Allied Resin Corp. v. Waltz

Decision Date11 July 1991
Docket NumberNo. 06S01-9107-CV-539,06S01-9107-CV-539
Citation574 N.E.2d 913
PartiesProd.Liab.Rep. (CCH) P 12,857 ALLIED RESIN CORPORATION, Conap, Inc., Synair Corp., Appellant, v. Barry J. WALTZ, Appellee.
CourtIndiana Supreme Court

Norman T. Funk, Hill Fulwider McDowell Funk & Matthews, Indianapolis, for Allied Resin Corp.

James L. Petersen, Donald M. Snemis, Ice Miller Donadio & Ryan, Indianapolis, for Synair Corp.

R. Robert Stommel, Lewis Bowman St. Clair & Wagner, Indianapolis, for Conap, Inc.

Rosemary G. Spalding, Price & Shula, Indianapolis, for Barry J. Waltz.

KRAHULIK, Justice.

The question presented in this case is whether the trial court properly applied the discovery rule in determining whether a strict liability in tort claim was timely filed. Allied Resin Corp., Conap, Inc. and Synair Corp. (Defendant-Appellants below, collectively "the chemical manufacturers") jointly seek transfer to this Court after the entry of summary judgment in favor of Barry Waltz (Plaintiff-Appellant below) was affirmed by the Court of Appeals. Allied Resin Corp. v. Waltz (1990), Ind.App., 559 N.E.2d 390. Because we find that a question of material fact exists, we accept transfer and reverse. The facts necessary for resolution of this issue follow.
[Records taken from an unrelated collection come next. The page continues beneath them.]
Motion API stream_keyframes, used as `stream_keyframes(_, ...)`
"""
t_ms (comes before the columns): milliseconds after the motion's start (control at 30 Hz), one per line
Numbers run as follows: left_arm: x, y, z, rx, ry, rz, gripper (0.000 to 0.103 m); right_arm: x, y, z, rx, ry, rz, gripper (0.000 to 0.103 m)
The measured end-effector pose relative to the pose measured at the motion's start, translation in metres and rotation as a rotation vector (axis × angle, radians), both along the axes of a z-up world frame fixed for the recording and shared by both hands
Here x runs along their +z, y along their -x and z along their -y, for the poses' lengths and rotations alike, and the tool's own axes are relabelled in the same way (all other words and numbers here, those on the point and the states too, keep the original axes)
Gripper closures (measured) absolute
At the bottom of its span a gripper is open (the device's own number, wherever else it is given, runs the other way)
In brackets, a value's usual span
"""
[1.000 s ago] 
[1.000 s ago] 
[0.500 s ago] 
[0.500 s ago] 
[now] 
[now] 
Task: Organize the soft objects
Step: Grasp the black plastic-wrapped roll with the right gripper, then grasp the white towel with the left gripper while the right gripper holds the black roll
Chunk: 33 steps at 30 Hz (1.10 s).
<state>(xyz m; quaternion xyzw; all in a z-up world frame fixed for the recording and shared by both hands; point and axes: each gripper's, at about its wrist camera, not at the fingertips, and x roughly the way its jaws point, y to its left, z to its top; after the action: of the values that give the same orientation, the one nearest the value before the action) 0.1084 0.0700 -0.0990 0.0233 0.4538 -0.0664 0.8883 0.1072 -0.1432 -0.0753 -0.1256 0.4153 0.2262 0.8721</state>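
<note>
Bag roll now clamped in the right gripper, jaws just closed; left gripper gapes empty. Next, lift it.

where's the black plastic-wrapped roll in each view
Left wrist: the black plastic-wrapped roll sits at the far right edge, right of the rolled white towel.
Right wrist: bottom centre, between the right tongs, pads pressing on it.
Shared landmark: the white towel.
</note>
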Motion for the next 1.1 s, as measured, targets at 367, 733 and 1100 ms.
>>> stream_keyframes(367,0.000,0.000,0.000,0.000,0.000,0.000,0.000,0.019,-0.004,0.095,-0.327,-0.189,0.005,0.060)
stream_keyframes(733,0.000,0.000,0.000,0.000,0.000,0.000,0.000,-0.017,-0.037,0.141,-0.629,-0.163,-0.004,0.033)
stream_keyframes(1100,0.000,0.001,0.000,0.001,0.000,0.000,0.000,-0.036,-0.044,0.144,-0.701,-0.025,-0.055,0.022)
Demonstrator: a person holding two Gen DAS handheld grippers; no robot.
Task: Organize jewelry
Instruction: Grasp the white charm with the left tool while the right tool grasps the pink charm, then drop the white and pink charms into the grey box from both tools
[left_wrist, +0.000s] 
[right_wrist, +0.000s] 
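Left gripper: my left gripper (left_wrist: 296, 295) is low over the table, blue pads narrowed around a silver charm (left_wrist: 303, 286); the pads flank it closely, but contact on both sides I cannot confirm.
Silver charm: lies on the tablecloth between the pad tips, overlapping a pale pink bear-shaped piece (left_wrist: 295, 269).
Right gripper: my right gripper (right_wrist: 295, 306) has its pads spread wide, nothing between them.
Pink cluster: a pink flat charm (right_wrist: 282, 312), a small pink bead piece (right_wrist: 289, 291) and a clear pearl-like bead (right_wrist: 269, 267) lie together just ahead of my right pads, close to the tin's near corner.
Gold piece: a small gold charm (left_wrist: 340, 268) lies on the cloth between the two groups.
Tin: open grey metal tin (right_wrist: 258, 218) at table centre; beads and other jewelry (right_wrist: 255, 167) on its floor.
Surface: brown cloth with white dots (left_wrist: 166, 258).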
From March 1982 until September 1984, Waltz was employed by Tedco, Inc., during which time Tedco was in the business of manufacturing polyurethane products. Waltz alleges that the chemical manufacturers produced and supplied various chemicals used in the manufacturing process. In August or September 1983, Waltz began to experience several symptoms, including headaches, shortness of breath, a loss of energy, a thick mucous drainage and a knot or lump in his throat. In October 1983, Waltz consulted with Dr. Jetmore, an ear-nose-throat specialist, about his symptoms. Dr. Jetmore concluded that Waltz's condition was caused by a deviated septum, and prescribed a decongestant/antihistamine and a steroid nasal spray. Six weeks later, with no improvement in Waltz's condition, Dr. Jetmore performed surgery to correct the deviated septum. One month passed with no improvement; Dr. Jetmore then diagnosed the cause of symptoms as allergic in nature. Six months later, in June 1984, there was still no improvement in Waltz's symptoms and so he began to investigate the potential relationship between his symptoms and the chemicals. He began to suspect that his exposure to the chemicals and his symptoms were related because he had previously enjoyed good health and his symptoms began soon after he started making the polyurethane products at Tedco. At this time, Waltz returned to Dr. Jetmore and asked if his exposure to methylethylketone was causing his symptoms. Dr. Jetmore said that he did not know.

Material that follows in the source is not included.